Jurgeleit macht die Eingaben locker nebenbei, auf seinem Smartphone. Als ein Schüler im Unterricht stört, bekommt dieser von ihm zehn Schadenspunkte. Aber die Mitschüler eilen ihm zu Hilfe. Ein „Krieger“ meldet sich und fängt die Schadenspunkte ab. Dann erklärt ein „Priester“, den „Krieger“ heilen zu wollen. Das alles kann schon mal eine Weile dauern. So viel Unterrichtszeit für ein Spiel? Und das auch noch im achtjährigen Gymnasium, bei dem es kaum Zeit für Extras gibt? Ist der ganze Ansatz nicht seltsam?


„Tatsächlich wird die Mitarbeit über das Schuljahr immer weniger wichtig für den Punktestand“, sagt der Lehrer, „Teamwork gewinnt an Bedeutung.“ Die Schüler sollten lernen, sich gegenseitig zu beschützen, Aufgaben gemeinsam zu lösen. Diese sozialen Fähigkeiten könnten sie auch in anderen Fächern anwenden. Mitarbeitsnoten vergibt Jurgeleit sowieso, wie bisher, nach einer separaten Strichliste.

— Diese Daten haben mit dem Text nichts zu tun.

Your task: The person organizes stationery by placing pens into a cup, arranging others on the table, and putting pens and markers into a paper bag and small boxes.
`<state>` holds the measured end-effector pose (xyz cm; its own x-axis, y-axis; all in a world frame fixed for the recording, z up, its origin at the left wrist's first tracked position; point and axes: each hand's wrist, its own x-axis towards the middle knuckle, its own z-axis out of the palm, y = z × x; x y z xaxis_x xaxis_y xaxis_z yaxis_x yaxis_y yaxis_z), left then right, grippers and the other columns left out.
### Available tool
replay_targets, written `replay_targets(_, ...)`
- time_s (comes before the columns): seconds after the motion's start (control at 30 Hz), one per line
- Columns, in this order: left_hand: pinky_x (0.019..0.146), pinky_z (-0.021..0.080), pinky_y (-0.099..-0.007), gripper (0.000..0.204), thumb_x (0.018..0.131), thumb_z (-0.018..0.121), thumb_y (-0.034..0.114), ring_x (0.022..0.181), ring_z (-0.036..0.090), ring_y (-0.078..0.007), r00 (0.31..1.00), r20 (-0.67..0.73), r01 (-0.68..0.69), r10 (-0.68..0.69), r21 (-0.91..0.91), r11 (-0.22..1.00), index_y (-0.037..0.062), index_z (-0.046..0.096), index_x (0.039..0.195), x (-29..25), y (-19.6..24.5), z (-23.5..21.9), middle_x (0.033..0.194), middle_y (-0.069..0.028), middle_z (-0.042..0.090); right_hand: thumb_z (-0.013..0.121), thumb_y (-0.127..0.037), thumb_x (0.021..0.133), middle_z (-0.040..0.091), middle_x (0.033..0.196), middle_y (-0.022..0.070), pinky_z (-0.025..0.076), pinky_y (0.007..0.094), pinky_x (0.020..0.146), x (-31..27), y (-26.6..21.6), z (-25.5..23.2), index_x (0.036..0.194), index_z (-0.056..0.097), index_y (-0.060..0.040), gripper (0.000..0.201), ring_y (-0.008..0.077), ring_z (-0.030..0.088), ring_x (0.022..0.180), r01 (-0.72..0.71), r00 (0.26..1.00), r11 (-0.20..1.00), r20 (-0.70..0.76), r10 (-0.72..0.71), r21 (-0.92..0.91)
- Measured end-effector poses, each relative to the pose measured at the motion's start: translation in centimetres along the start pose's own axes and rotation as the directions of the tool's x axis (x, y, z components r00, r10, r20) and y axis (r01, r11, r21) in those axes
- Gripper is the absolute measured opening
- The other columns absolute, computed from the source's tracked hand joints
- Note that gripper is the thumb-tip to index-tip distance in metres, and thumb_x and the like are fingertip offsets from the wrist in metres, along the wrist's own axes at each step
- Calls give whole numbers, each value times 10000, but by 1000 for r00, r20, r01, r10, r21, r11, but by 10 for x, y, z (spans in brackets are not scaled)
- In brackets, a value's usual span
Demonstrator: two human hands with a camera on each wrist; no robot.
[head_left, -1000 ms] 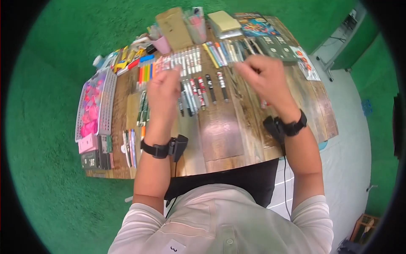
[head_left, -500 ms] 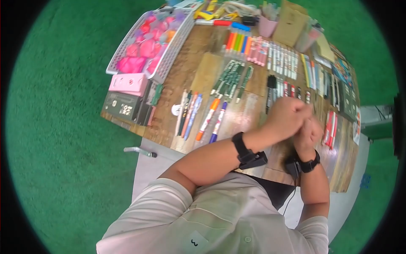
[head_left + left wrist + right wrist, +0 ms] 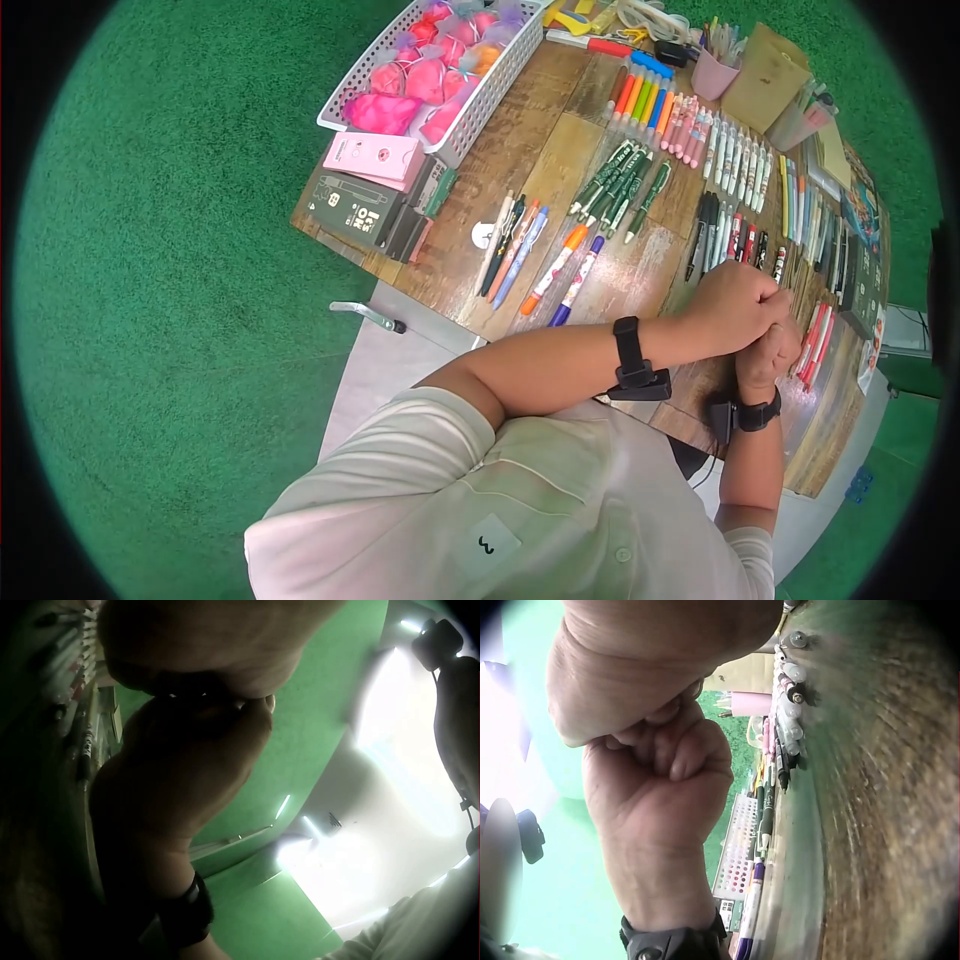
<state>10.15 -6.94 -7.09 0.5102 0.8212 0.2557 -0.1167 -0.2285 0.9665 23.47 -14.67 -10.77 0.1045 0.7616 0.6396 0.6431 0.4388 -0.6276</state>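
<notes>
In the head view my left hand (image 3: pixel 735 310) and right hand (image 3: pixel 770 352) are together over the right part of the table, fingers curled, the left overlapping the right. From the right wrist, the left hand (image 3: pixel 664 776) shows as a fist with its fingers tucked in, right against the underside of my right hand (image 3: pixel 664 652). The left wrist view has both hands dark, one fist against the other. Nothing shows between the fingers. Close by on the table lie black and grey pens (image 3: pixel 703 235) and red pens (image 3: pixel 817 345).
A white basket (image 3: pixel 490 108) of pink pouches stands at the far left, with pen boxes (image 3: pixel 350 212) in front. Green pens (image 3: pixel 650 203), orange and purple markers (image 3: pixel 576 280) and colored markers (image 3: pixel 645 100) lie in rows. A pink cup (image 3: pixel 713 78) stands at the back.
My hands were apart over the table a second ago and have come together, left hand moving right. The head view has turned, bringing the basket further into view.
</notes>
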Motion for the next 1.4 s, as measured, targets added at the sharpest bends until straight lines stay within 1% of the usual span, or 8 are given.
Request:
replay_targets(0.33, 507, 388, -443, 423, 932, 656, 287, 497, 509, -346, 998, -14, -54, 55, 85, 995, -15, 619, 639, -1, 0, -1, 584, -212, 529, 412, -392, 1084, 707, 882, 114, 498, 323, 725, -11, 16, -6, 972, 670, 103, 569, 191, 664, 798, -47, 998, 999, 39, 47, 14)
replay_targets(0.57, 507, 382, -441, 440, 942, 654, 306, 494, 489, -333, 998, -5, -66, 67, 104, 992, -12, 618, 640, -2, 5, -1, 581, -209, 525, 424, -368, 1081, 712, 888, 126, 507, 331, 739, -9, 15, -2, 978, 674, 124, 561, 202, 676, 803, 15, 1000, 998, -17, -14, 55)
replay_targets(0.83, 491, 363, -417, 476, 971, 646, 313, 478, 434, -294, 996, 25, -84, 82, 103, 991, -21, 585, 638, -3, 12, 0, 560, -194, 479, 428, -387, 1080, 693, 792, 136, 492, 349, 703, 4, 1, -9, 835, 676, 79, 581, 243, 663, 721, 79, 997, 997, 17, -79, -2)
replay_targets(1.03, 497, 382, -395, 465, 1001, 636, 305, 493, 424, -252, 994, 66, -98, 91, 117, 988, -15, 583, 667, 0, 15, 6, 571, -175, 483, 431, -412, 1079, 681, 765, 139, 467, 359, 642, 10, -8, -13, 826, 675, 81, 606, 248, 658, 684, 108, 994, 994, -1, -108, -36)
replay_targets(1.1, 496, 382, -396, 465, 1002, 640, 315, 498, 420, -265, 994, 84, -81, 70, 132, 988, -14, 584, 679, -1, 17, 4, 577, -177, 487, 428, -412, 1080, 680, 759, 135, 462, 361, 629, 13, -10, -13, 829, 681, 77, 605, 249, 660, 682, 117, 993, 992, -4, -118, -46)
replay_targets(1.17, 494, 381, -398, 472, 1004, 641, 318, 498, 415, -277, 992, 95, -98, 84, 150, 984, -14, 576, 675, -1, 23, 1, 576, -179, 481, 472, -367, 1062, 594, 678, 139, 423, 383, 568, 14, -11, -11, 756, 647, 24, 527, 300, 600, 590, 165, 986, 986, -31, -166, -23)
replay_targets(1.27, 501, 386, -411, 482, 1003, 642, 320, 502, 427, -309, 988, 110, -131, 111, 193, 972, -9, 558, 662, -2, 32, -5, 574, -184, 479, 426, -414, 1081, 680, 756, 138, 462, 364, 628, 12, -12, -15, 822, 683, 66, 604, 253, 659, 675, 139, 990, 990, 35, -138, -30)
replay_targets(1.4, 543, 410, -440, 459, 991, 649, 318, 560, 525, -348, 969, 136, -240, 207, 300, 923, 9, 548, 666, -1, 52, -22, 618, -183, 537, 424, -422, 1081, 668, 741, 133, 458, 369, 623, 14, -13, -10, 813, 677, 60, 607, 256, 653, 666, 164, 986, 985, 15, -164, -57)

Es geht auch um zusätzliche Motivation, über Goldmünzen. Mitten in der Stunde meldet sich stürmisch ein Mädchen. „Ich hab‘ die Extra-Arbeitsblätter gemacht.“ Wenn alles richtig ist, bekommt sie dafür Goldmünzen gutgeschrieben, mit denen sie sich im Spiel neue Ausrüstung leisten kann. Von seinem „Tod“ hat sich Tom inzwischen erholt. Nach der Stunde gibt er sich wieder selbstbewusst:„Ich finde Classcraft super. Da wissen wir halt genau, ob wir gut mitgemacht haben.“ Auch Jurgeleit ist begeistert: „Ich hatte schon Schüler, die haben sich von einer Vier auf eine Zwei hochgekämpft, mündlich und schriftlich. Viele raufen sich in den Gruppen zusammen und gucken, dass sie diese Abenteuer in Form des Schulalltags bewältigen.“ Das seien ihm die zwei Stunden wert, die er pro Woche dafür investiert.


Professor Aufenanger findet das Spiel „spannend“. Kritisch sieht er aber die Punktelisten: „Das würden wir ja eigentlich gern abschaffen, dass Schüler nach Leistungen eingestuft werden.“ Etwas sehr idealistisch findet das Jurgeleit: „Bei den Noten vergleichen sich die Kinder selbst auch ständig. Und Classcraft kann das sogar etwas entschärfen, weil man ja mit genügend Punkten auch beruhigt mal eine Hausaufgabe vergessen kann.“ Ein anderes Problem sieht Aufenanger darin, dass es begeisterte Lehrer für solche Spiele brauche. „Heutzutage gibt es eher Einzelprojekte, etwa wenn im Geschichtsunterricht ,Siedler‘ gespielt wird.“ Ob das Konzept in der Breite funktioniere, sei fraglich. Viele Lehrer hätten eher große Vorbehalte dagegen. „Die denken bei Computerspielen eben gleich an Killerspiele.“


Natürlich sei das Spiel „kein Allheilmittel für den Unterricht“, sagt Englischlehrer Jurgeleit. „Eher ein Extra obendrauf.“ Aber eines, das funktionieren kann.